Her doctor has reduced the Ribovarin 600 mg/morning to 400mg. Her viral stats are way down.


Our main concern is her Stage 4 cirrhosis and taking this medication. We want to encourage her to continue, but she fears that it is literally "killing her", and further damaging her liver. She believes a newly onset thyroid condition is caused by the medication, and is extremely fearful that this regiment could cause liver cancer.

With her liver condition, she is facing a liver transplant in the near future. She has a meld score of 11-12 before beginning Hep C treatment, and now has a score of 10.

She questions whether it is worth it to continue with this treatment now if she is facing liver transplantation anyway, and fears being further weakened.
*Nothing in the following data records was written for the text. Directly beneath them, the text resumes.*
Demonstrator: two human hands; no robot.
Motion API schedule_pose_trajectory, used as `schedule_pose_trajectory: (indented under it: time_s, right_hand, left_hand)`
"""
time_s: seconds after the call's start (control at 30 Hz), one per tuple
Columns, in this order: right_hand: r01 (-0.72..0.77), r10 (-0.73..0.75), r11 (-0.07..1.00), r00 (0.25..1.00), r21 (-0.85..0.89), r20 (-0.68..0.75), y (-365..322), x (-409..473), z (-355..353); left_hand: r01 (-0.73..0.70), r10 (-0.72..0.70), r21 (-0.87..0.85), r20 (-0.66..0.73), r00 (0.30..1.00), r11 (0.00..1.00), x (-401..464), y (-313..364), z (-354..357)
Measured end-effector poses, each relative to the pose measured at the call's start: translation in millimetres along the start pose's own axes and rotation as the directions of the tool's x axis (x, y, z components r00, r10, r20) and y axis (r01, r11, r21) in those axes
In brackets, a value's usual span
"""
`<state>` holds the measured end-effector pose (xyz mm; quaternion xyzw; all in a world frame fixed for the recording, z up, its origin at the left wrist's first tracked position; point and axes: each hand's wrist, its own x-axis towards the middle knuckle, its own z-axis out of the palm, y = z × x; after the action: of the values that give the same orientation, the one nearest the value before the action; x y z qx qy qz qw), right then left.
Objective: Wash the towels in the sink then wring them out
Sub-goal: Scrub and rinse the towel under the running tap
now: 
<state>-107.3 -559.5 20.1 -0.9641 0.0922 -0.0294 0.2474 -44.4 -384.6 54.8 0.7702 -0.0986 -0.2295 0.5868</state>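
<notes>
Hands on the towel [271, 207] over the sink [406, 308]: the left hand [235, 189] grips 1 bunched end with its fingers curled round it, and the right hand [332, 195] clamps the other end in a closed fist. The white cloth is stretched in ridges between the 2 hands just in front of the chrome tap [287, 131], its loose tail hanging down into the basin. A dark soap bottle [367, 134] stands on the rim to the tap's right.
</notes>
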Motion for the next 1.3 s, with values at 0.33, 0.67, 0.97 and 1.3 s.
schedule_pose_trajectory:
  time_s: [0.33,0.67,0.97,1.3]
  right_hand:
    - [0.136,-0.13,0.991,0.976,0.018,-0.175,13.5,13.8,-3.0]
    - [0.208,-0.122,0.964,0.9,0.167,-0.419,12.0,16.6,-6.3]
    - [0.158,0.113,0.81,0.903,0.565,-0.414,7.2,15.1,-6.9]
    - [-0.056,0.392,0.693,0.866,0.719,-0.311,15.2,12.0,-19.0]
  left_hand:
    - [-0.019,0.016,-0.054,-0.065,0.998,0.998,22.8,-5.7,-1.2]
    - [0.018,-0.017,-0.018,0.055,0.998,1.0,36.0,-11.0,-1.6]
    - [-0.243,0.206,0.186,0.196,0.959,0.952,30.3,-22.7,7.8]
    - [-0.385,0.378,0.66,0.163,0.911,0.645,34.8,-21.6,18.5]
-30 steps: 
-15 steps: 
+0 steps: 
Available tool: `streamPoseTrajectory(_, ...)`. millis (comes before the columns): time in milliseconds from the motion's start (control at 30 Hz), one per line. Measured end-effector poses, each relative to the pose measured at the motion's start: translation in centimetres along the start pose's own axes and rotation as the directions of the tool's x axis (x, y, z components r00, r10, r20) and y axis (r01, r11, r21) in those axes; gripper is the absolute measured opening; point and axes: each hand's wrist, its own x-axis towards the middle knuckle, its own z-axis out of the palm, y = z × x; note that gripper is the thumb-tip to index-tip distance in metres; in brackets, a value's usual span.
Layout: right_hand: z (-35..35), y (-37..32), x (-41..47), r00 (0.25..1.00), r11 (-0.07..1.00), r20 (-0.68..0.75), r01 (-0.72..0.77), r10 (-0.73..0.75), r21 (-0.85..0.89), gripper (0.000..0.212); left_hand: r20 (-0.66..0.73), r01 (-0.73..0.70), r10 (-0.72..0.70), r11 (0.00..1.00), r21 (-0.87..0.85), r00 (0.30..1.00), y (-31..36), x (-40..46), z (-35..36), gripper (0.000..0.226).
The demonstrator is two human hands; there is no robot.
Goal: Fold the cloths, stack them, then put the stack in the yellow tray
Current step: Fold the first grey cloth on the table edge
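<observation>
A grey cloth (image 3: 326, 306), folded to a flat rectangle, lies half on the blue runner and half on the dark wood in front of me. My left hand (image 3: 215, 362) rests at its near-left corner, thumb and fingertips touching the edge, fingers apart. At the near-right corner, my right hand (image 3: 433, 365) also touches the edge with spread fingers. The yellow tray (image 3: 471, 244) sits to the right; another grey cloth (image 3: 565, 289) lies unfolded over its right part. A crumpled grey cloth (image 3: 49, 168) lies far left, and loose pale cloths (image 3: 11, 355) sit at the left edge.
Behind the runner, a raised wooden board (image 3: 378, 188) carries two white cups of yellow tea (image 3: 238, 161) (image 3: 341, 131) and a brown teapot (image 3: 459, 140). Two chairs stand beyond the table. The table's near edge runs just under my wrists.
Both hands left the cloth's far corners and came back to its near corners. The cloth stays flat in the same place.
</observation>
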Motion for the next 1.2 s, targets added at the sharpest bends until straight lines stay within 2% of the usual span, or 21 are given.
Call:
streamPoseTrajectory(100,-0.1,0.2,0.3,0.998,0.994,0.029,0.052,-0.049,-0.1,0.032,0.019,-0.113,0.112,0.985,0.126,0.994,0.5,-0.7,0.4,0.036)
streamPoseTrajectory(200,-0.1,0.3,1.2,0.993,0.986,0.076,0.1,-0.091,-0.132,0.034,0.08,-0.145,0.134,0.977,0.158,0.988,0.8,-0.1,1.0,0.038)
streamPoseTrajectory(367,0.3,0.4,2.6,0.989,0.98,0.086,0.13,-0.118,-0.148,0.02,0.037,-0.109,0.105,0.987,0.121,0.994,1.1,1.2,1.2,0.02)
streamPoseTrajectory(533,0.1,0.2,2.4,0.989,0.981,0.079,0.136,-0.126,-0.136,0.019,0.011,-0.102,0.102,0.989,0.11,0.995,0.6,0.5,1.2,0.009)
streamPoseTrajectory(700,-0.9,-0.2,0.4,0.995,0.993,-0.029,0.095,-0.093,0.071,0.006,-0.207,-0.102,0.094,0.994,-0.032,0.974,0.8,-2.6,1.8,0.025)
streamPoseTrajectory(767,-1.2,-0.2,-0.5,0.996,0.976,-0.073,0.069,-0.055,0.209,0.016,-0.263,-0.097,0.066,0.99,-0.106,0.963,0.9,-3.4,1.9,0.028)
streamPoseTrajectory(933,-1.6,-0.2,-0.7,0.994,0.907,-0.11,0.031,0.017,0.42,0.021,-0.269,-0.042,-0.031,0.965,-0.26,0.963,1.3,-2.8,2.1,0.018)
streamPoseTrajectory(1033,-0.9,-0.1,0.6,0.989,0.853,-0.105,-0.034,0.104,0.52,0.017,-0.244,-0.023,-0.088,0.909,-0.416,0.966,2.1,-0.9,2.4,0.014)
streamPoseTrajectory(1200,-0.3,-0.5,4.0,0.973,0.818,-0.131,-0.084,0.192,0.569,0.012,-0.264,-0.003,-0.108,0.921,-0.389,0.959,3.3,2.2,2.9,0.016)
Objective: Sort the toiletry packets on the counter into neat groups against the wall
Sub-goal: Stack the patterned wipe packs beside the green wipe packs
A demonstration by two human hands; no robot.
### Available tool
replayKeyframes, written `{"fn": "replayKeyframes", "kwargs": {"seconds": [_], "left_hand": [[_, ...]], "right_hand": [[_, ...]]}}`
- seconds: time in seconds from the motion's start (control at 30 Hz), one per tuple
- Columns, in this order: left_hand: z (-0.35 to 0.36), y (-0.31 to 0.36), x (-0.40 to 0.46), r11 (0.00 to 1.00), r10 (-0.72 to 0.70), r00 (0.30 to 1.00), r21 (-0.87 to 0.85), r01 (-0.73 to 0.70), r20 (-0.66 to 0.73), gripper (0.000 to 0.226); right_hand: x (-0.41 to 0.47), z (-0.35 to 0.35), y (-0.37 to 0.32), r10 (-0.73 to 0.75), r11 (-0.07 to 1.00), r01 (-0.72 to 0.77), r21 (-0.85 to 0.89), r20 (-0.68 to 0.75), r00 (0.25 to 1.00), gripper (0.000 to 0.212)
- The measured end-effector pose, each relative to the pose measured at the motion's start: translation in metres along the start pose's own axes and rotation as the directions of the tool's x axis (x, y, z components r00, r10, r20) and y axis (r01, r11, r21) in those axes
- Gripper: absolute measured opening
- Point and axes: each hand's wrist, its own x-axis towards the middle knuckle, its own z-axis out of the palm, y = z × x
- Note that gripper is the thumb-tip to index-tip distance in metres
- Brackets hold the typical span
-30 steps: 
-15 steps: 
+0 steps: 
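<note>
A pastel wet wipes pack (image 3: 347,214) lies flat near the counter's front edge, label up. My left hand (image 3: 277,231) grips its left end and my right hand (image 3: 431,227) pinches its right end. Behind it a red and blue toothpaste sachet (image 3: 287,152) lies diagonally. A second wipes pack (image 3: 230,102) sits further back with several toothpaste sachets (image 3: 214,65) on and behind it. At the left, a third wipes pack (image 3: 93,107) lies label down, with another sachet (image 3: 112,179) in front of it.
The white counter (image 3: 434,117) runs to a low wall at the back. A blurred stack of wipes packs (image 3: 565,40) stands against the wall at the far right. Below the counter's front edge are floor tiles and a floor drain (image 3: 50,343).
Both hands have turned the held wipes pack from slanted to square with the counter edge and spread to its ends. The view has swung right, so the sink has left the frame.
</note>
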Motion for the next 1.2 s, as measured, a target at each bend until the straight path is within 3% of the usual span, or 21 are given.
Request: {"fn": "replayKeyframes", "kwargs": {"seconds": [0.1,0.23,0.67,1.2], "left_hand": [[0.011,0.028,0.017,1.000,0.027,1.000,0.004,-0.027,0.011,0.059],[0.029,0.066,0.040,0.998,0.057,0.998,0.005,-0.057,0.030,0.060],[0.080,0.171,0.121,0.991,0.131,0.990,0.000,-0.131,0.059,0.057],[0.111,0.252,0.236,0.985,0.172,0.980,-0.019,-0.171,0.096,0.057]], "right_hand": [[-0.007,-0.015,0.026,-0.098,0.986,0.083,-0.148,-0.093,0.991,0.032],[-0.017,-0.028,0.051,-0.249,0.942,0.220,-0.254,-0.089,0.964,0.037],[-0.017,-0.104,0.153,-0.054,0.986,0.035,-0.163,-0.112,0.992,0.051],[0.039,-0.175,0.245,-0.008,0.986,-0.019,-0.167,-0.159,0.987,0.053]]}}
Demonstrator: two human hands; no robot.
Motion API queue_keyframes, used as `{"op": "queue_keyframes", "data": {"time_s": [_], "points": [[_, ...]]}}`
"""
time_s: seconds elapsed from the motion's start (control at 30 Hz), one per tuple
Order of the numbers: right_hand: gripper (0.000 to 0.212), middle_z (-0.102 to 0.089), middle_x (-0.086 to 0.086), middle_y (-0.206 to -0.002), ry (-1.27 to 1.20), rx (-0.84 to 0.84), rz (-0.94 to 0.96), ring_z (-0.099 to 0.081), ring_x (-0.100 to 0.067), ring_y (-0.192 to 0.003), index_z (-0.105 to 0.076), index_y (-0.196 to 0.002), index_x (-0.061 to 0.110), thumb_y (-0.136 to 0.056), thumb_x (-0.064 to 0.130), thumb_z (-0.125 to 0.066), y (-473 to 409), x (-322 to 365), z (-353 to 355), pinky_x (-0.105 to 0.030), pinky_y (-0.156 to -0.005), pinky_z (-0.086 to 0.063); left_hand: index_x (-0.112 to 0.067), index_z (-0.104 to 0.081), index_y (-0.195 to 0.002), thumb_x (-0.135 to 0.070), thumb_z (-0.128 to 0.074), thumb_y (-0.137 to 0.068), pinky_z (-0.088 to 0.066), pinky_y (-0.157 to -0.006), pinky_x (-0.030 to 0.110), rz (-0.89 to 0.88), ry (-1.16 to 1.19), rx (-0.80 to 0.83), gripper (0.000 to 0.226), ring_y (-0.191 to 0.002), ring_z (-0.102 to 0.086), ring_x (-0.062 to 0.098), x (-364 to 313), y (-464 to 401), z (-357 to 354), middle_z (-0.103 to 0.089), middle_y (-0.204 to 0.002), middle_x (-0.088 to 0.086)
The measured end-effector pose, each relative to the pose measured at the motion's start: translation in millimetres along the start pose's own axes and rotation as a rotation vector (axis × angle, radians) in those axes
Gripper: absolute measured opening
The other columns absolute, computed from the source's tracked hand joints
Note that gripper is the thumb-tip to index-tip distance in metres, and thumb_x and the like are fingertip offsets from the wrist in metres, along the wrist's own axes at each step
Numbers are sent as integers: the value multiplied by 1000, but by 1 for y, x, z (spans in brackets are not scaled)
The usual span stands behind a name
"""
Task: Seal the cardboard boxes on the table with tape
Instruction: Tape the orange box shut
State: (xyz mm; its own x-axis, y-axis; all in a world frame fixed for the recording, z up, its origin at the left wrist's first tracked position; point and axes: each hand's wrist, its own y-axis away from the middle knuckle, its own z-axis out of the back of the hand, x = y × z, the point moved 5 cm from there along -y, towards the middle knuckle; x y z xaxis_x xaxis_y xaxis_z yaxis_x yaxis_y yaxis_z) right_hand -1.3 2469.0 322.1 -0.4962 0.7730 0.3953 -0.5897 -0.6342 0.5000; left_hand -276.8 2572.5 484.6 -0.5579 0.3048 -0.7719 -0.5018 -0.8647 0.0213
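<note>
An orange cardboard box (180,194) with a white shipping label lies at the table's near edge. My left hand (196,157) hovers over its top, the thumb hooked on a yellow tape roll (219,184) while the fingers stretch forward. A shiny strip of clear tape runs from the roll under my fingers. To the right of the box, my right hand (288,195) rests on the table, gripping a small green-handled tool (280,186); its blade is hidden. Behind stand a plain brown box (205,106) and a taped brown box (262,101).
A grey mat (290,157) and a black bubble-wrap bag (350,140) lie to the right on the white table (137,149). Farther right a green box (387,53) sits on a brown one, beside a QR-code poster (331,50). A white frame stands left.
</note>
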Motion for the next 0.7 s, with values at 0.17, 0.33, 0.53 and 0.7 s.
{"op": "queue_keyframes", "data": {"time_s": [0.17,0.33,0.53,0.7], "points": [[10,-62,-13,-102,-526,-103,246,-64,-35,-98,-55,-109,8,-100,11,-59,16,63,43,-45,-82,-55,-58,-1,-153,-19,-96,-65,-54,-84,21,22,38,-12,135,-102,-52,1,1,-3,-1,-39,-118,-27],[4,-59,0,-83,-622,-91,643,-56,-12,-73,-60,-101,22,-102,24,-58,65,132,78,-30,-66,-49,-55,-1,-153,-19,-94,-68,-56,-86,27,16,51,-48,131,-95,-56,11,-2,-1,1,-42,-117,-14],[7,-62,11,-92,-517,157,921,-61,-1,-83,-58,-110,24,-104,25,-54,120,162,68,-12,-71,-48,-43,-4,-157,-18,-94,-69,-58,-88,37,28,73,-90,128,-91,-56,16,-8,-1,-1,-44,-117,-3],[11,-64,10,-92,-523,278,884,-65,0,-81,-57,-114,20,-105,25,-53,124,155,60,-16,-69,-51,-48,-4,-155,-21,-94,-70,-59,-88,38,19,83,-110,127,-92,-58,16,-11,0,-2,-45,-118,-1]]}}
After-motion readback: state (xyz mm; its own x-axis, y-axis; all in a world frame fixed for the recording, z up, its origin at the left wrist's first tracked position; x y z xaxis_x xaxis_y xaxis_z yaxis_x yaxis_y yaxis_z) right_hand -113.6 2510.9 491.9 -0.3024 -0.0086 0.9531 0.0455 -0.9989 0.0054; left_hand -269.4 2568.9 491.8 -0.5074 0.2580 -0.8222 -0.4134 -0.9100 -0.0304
Your insight would be appreciated! We'd like to tease out fear vs. risk at her stage.

Best,

Offline Tpropane

  • Member
  • Posts: 65
  • Heal the past by living in the present.
Re: Concerns about continuing treatment with advanced cirrhosis
« Reply #1 on: March 20, 2015, 12:34:56 am »
I have cirrhosis. My doc says there is a real chance of my liver status improving if I achieve SVR (sustained virology response or in short a cure). The ribaviron is tough. It can add to the fatigue. Her doctor seems on it by reducing her riba. What is the length of treatment recommended? Has she ever been treated before? Does she still drink alcohol or take any other meds? All passes through the liver.
All I can say is I know that a liver transplant may have far more of a chance of success if she beats the hep c first. Major surgery is a hell of a lot more to go through than Solvadi+riba. Call Gilead helpline with questions. Call her doctor. Hang in there. But she needs to be the proactive one, responsible for her own understanding and above all be her own advocate.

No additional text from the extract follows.